Stored data START

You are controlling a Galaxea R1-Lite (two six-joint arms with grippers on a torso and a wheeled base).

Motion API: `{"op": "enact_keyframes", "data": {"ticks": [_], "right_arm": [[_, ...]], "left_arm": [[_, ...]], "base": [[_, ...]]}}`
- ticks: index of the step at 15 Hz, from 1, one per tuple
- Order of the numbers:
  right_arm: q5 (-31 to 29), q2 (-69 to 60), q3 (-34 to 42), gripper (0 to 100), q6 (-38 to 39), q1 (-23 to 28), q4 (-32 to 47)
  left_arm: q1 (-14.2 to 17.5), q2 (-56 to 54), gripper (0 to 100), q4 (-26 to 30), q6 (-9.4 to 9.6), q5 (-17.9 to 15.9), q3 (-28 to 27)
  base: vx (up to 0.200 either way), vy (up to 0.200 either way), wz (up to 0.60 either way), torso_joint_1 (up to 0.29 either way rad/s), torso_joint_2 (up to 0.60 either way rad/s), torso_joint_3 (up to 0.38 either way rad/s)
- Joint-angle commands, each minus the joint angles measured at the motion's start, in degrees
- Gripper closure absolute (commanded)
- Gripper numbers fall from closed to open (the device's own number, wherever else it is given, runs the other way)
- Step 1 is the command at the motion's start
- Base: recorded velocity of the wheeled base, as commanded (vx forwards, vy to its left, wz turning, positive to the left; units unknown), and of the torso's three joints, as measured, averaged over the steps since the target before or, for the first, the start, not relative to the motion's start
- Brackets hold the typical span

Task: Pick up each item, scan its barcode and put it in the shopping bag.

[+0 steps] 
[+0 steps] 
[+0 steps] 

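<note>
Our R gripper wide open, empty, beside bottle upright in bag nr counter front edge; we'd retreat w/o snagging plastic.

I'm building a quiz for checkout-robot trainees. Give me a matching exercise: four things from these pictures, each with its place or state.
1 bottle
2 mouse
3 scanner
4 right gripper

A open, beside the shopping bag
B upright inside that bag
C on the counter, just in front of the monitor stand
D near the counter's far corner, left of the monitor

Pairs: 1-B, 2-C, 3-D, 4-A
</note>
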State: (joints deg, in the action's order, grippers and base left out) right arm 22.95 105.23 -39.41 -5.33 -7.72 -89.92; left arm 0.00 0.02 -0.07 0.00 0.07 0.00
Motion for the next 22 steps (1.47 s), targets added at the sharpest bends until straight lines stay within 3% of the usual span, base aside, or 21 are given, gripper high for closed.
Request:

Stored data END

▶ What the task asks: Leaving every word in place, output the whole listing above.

▶ Answer box:
You are controlling a Galaxea R1-Lite (two six-joint arms with grippers on a torso and a wheeled base).

Motion API: `{"op": "enact_keyframes", "data": {"ticks": [_], "right_arm": [[_, ...]], "left_arm": [[_, ...]], "base": [[_, ...]]}}`
- ticks: index of the step at 15 Hz, from 1, one per tuple
- Order of the numbers:
  right_arm: q5 (-31 to 29), q2 (-69 to 60), q3 (-34 to 42), gripper (0 to 100), q6 (-38 to 39), q1 (-23 to 28), q4 (-32 to 47)
  left_arm: q1 (-14.2 to 17.5), q2 (-56 to 54), gripper (0 to 100), q4 (-26 to 30), q6 (-9.4 to 9.6), q5 (-17.9 to 15.9), q3 (-28 to 27)
  base: vx (up to 0.200 either way), vy (up to 0.200 either way), wz (up to 0.60 either way), torso_joint_1 (up to 0.29 either way rad/s), torso_joint_2 (up to 0.60 either way rad/s), torso_joint_3 (up to 0.38 either way rad/s)
- Joint-angle commands, each minus the joint angles measured at the motion's start, in degrees
- Gripper closure absolute (commanded)
- Gripper numbers fall from closed to open (the device's own number, wherever else it is given, runs the other way)
- Step 1 is the command at the motion's start
- Base: recorded velocity of the wheeled base, as commanded (vx forwards, vy to its left, wz turning, positive to the left; units unknown), and of the torso's three joints, as measured, averaged over the steps since the target before or, for the first, the start, not relative to the motion's start
- Brackets hold the typical span

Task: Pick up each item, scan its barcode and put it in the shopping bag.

[+0 steps] 
[+0 steps] 
[+0 steps] 

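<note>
Our R gripper wide open, empty, beside bottle upright in bag nr counter front edge; we'd retreat w/o snagging plastic.

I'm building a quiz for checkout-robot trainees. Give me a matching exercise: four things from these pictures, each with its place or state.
1 bottle
2 mouse
3 scanner
4 right gripper

A open, beside the shopping bag
B upright inside that bag
C on the counter, just in front of the monitor stand
D near the counter's far corner, left of the monitor

Pairs: 1-B, 2-C, 3-D, 4-A
</note>
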State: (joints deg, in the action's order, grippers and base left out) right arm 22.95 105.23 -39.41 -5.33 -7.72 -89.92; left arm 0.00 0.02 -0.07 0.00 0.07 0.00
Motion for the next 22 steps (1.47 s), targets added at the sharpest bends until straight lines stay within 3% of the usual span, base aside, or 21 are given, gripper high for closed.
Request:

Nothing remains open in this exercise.